# Last night from the dock



## YELLOWCAT (Oct 25, 2017)

Picked up 2 yellows right at dark and the others this morning.


----------



## JoeyWelch (Sep 25, 2009)

Groceries!!!


----------



## JoeyWelch (Sep 25, 2009)

Gimme your opinion on moon phase. I say full moon= better daytime bite. The darker the night, the worst the daytime bite.

What do you think? Talking blues here.


----------



## YELLOWCAT (Oct 25, 2017)

jlw1972 said:


> Gimme your opinion on moon phase. I say full moon= better daytime bite. The darker the night, the worst the daytime bite.
> 
> What do you think? Talking blues here.


That's how its always been for me.


----------



## JoeyWelch (Sep 25, 2009)

YELLOWCAT said:


> That's how its always been for me.


Fished Saturday and it was tough. Fished Sunday evening until dark and struck out again. I was on Tensaw Sunday though.


----------



## YELLOWCAT (Oct 25, 2017)

I was at the river all weekend, but was waiting for them to.pull water Sunday afternoon. Last full moon I didn't lose a bait all night.


----------



## Realtor (Oct 1, 2007)

Nice! Big fish, or a small dog... ha ha Nice catch!


----------



## Jason (Oct 2, 2007)

I would say catching em bigger then the dog is a plus but that looks like a 3lb dog... hahaha I'll let ya borrow my 110 lb lab fer perspective. hahaha Way to bring in some kitties!!!!


----------



## YELLOWCAT (Oct 25, 2017)

Jason said:


> I would say catching em bigger then the dog is a plus but that looks like a 3lb dog... hahaha I'll let ya borrow my 110 lb lab fer perspective. hahaha Way to bring in some kitties!!!!


7 wk old Jack russell.


----------



## 4hooks (Jul 15, 2009)

May need to start leaving a few for seed. 

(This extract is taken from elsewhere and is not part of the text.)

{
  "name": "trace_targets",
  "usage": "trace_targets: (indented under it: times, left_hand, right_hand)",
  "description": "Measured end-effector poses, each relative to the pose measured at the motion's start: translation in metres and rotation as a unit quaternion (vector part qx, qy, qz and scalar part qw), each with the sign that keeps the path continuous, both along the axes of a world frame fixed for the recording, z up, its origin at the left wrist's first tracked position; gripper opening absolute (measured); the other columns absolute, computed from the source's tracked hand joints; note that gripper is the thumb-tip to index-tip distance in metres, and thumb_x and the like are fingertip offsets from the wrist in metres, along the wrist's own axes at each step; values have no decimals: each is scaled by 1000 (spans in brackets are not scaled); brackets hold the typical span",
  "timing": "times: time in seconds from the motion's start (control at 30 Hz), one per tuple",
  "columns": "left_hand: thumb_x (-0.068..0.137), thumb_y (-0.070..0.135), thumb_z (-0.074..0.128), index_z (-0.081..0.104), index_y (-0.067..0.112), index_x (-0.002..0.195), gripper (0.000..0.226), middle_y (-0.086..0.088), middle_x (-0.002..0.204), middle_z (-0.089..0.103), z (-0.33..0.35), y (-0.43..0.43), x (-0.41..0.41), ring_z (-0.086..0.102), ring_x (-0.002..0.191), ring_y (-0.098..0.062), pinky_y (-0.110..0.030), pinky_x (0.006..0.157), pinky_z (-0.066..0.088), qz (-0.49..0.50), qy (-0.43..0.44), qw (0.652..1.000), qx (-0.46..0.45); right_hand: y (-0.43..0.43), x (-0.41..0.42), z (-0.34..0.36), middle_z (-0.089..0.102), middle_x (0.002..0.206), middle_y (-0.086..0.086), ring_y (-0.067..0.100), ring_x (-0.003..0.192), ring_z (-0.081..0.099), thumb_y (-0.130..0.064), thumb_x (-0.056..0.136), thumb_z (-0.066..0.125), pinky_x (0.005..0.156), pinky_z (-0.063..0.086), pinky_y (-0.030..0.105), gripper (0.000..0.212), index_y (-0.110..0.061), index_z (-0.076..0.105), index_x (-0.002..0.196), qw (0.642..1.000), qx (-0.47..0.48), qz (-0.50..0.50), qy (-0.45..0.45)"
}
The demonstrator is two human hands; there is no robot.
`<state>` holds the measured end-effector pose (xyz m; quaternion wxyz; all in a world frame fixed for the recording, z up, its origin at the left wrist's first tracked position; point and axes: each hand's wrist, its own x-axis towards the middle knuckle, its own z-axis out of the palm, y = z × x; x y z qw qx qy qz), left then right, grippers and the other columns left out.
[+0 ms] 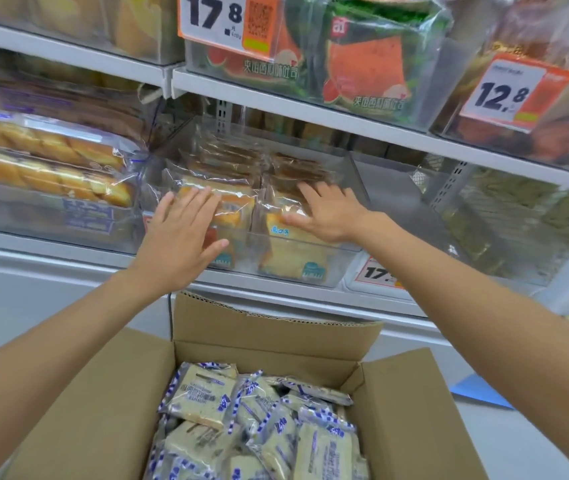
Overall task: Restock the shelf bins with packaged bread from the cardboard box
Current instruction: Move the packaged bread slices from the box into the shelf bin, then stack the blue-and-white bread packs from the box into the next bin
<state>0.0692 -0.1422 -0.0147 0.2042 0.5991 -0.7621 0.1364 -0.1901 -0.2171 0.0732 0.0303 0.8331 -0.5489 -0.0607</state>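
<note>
An open cardboard box (411,420) sits below me, filled with several blue-and-white bread packs (203,396). Straight ahead on the middle shelf stands a clear plastic bin (338,271) holding two rows of clear-wrapped bread packs (241,206). My left hand (182,237) lies flat with straight fingers on the front pack of the left row. My right hand (324,213) rests with spread fingers on the front pack of the right row. Neither hand grips anything.
Left of the bin lie long bread loaves (44,161) in clear bags. The bin to the right (400,199) holds nothing I can see. The shelf above carries watermelon toast packs (366,64) and price tags (227,22). A shelf rail (68,258) runs just under my hands.
</note>
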Motion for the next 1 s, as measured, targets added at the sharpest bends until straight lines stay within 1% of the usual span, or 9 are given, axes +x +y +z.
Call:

Sent from my SM-G930V using Tapatalk


----------



## YELLOWCAT (Oct 25, 2017)

4hooks said:


> May need to start leaving a few for seed.
> 
> Sent from my SM-G930V using Tapatalk


Threw back 14 blue cats saturday..


----------



## 4hooks (Jul 15, 2009)

YELLOWCAT said:


> Threw back 14 blue cats saturday..


I guess all heads and tails were released 

Sent from my SM-G930V using Tapatalk


----------



## JoeyWelch (Sep 25, 2009)

YELLOWCAT said:


> Threw back 14 blue cats saturday..


Yellowcat Im coming up your way in a couple weeks and I’ll take all you can catch. Got a big fishfry planned. Just let me know how many ice chests I need to bring. I’ve been in a slump down here. Cant catch em lately.


----------



## JoeyWelch (Sep 25, 2009)

Blues or yellows. We eat em all.


----------



## YELLOWCAT (Oct 25, 2017)

4hooks said:


> I guess all heads and tails were released
> 
> Sent from my SM-G930V using Tapatalk


Actually they all lived


----------



## YELLOWCAT (Oct 25, 2017)

jlw1972 said:


> Yellowcat Im coming up your way in a couple weeks and I’ll take all you can catch. Got a big fishfry planned. Just let me know how many ice chests I need to bring. I’ve been in a slump down here. Cant catch em lately.


We'll go further north. It will get better by thanksgiving.


----------



## 4hooks (Jul 15, 2009)

YELLOWCAT said:


> Actually they all lived


Hahaha that's great! Those are some good looking yellows. Rod and reel on the yellows?

Sent from my SM-G930V using Tapatalk


----------



## YELLOWCAT (Oct 25, 2017)

Unless somebody wants a mess, i won't keep a blue cat.


----------



## YELLOWCAT (Oct 25, 2017)

4hooks said:


> Hahaha that's great! Those are some good looking yellows. Rod and reel on the yellows?
> 
> Sent from my SM-G930V using Tapatalk


Just 2 of them.


----------



## DAWGONIT (Jan 16, 2009)

purty work on those kitties!
thanks for sharing.


----------



## GROUPERKING (Sep 28, 2011)

Nice ! I think that I might have to catch some bream and chase some flat heads a couple of nights next week. I've always used bush hooks for them but I've been wanting to figure out rod and reel fishing them. My bush hook spots aren't to rod and reel friendly.


----------